-- Records from a data collection --
|---|

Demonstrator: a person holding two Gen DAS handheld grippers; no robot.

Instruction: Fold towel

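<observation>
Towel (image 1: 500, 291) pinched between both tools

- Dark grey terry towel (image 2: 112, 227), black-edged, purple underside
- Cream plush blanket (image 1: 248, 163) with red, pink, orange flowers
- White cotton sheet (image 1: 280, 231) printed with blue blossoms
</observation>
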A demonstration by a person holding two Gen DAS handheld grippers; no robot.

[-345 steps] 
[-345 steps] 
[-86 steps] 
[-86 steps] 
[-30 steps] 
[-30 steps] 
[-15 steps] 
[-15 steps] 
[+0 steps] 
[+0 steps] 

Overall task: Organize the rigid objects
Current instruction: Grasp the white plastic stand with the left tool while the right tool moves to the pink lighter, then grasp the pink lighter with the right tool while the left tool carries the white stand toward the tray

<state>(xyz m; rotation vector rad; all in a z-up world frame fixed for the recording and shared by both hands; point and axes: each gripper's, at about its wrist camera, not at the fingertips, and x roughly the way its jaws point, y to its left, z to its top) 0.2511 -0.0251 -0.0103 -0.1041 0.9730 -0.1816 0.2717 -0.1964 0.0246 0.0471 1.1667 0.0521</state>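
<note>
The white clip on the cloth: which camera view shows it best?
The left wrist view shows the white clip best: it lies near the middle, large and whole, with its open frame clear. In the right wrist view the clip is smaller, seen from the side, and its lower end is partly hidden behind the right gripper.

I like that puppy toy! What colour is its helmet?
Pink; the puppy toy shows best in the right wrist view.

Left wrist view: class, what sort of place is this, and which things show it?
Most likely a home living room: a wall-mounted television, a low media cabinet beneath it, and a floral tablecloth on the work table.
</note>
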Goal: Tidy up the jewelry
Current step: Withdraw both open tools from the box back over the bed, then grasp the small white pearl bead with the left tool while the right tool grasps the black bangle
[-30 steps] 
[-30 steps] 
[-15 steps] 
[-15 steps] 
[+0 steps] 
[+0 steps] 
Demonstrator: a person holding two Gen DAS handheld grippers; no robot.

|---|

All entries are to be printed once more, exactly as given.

Demonstrator: a person holding two Gen DAS handheld grippers; no robot.

Instruction: Fold towel

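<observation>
Towel (image 1: 500, 291) pinched between both tools

- Dark grey terry towel (image 2: 112, 227), black-edged, purple underside
- Cream plush blanket (image 1: 248, 163) with red, pink, orange flowers
- White cotton sheet (image 1: 280, 231) printed with blue blossoms
</observation>
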A demonstration by a person holding two Gen DAS handheld grippers; no robot.

[-345 steps] 
[-345 steps] 
[-86 steps] 
[-86 steps] 
[-30 steps] 
[-30 steps] 
[-15 steps] 
[-15 steps] 
[+0 steps] 
[+0 steps] 

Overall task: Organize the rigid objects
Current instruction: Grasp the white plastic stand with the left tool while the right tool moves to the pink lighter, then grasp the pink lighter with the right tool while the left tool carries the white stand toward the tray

<state>(xyz m; rotation vector rad; all in a z-up world frame fixed for the recording and shared by both hands; point and axes: each gripper's, at about its wrist camera, not at the fingertips, and x roughly the way its jaws point, y to its left, z to its top) 0.2511 -0.0251 -0.0103 -0.1041 0.9730 -0.1816 0.2717 -0.1964 0.0246 0.0471 1.1667 0.0521</state>
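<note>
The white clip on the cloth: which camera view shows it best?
The left wrist view shows the white clip best: it lies near the middle, large and whole, with its open frame clear. In the right wrist view the clip is smaller, seen from the side, and its lower end is partly hidden behind the right gripper.

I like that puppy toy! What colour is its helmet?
Pink; the puppy toy shows best in the right wrist view.

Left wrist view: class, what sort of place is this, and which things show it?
Most likely a home living room: a wall-mounted television, a low media cabinet beneath it, and a floral tablecloth on the work table.
</note>
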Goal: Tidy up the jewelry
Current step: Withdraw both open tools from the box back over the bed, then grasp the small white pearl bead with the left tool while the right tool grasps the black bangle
[-30 steps] 
[-30 steps] 
[-15 steps] 
[-15 steps] 
[+0 steps] 
[+0 steps] 
Demonstrator: a person holding two Gen DAS handheld grippers; no robot.

The answer has been given, and the exercise is done.